* **Exercise brief**: Among the entries below, find every line that contains the string "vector", then copy it.

[Data records]
────────────────
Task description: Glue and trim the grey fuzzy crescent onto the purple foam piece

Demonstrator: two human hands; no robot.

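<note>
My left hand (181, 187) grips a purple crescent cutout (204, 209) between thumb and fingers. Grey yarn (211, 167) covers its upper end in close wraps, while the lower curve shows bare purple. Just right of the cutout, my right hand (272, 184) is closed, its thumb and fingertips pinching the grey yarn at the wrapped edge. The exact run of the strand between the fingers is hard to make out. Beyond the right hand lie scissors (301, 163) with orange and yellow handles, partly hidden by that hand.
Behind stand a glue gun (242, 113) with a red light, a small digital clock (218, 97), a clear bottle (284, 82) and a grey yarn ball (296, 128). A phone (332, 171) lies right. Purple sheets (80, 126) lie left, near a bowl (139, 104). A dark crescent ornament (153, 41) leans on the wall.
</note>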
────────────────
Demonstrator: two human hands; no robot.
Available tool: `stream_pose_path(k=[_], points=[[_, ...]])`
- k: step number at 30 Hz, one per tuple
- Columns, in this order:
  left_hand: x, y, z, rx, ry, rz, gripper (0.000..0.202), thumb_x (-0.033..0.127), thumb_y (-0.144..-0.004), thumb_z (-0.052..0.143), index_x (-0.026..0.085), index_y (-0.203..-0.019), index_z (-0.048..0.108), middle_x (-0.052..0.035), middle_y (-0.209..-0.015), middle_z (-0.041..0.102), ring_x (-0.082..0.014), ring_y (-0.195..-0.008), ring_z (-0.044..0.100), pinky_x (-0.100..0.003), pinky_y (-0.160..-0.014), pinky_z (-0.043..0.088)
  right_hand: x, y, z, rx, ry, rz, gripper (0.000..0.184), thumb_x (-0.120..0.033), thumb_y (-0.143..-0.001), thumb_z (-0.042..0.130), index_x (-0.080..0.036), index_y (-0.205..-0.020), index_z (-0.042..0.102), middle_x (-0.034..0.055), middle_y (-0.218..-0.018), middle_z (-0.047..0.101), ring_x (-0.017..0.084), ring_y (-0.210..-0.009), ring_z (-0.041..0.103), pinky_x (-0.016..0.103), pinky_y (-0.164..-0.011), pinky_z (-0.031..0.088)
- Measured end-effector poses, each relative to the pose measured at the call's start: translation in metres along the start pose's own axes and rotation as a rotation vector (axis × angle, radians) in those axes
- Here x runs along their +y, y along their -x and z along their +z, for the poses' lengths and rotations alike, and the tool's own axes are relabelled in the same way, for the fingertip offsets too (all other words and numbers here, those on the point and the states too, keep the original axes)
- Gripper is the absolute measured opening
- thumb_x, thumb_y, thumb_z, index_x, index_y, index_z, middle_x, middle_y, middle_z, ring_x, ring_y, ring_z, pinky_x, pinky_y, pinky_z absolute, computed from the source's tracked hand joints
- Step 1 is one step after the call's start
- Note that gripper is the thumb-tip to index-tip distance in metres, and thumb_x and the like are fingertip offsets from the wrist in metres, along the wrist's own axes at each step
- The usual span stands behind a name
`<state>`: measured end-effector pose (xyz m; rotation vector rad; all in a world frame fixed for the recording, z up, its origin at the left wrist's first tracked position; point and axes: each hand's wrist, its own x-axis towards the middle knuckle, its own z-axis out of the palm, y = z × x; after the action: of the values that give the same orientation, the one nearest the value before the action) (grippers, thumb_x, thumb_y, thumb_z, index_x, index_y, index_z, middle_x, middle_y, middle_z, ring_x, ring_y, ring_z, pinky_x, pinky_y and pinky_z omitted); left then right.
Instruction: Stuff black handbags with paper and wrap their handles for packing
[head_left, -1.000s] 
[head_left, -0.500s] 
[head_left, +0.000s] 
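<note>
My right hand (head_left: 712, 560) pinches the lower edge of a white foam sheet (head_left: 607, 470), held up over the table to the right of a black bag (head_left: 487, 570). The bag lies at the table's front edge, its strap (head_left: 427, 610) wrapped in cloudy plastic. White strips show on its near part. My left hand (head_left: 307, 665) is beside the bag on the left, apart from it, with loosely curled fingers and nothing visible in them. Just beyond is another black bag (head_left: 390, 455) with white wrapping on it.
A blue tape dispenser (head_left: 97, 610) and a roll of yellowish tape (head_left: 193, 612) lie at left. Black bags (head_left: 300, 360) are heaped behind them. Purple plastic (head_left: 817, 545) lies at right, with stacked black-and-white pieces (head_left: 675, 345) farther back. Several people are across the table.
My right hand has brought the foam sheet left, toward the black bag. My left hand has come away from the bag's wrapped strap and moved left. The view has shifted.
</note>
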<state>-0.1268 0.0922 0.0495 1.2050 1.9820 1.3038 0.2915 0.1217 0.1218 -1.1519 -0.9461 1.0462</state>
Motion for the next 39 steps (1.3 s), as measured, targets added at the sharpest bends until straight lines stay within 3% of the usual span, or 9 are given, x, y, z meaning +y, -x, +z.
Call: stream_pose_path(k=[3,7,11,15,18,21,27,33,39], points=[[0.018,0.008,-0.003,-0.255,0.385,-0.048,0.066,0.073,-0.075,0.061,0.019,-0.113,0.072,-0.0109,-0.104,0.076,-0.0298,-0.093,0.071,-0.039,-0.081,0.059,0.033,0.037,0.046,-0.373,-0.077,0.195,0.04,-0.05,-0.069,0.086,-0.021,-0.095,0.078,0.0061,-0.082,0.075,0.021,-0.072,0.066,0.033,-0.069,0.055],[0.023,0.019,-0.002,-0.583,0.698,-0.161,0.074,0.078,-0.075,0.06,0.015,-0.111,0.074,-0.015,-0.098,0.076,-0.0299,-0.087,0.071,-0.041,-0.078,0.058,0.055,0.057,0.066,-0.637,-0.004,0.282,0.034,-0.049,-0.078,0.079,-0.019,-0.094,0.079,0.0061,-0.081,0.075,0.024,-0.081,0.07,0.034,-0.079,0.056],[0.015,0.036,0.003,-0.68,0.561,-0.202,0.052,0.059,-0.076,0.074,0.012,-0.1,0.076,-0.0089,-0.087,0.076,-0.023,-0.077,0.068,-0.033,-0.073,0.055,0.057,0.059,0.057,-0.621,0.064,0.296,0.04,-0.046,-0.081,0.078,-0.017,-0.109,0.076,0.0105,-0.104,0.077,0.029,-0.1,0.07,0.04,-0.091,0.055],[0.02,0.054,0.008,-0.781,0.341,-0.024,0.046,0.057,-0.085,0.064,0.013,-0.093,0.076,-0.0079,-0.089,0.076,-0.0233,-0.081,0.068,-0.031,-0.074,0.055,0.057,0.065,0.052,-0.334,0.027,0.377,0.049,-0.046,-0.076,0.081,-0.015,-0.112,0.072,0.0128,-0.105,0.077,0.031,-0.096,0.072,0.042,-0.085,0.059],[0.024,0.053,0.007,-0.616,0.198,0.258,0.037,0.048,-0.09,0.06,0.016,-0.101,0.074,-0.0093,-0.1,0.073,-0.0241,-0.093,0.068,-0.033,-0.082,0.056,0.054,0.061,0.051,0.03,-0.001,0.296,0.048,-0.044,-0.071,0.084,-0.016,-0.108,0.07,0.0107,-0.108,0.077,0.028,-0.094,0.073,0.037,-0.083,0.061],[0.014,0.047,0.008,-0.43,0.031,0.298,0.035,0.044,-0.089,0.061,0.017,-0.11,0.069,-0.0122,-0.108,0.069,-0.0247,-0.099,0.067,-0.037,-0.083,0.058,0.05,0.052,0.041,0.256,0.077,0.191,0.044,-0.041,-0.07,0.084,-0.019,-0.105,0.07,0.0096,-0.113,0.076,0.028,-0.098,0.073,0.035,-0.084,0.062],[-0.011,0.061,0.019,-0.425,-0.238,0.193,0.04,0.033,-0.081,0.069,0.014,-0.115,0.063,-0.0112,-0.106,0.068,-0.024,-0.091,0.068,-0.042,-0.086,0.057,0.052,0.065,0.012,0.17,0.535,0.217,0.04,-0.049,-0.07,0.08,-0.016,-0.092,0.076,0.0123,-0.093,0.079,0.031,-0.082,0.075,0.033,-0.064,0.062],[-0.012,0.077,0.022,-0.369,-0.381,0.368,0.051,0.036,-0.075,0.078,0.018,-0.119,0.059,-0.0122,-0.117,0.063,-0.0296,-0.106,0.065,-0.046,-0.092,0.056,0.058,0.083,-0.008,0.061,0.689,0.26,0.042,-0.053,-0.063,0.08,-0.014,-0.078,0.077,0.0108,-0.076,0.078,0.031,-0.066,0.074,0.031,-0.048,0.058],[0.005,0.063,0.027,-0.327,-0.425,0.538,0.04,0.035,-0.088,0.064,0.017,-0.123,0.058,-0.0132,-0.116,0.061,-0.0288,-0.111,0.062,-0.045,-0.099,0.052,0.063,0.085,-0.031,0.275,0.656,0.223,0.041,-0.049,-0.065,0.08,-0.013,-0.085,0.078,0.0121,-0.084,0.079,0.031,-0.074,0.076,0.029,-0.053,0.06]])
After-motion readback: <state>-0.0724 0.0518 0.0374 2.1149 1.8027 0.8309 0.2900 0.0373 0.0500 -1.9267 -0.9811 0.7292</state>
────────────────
* **Task output**:
- Measured end-effector poses, each relative to the pose measured at the call's start: translation in metres along the start pose's own axes and rotation as a rotation vector (axis × angle, radians) in those axes
`<state>`: measured end-effector pose (xyz m; rotation vector rad; all in a world frame fixed for the recording, z up, its origin at the left wrist's first tracked position; point and axes: each hand's wrist, its own x-axis towards the middle knuckle, its own z-axis out of the palm, y = z × x; after the action: of the values that give the same orientation, the one nearest the value before the action) (grippers, thumb_x, thumb_y, thumb_z, index_x, index_y, index_z, middle_x, middle_y, middle_z, ring_x, ring_y, ring_z, pinky_x, pinky_y and pinky_z omitted); left then right.

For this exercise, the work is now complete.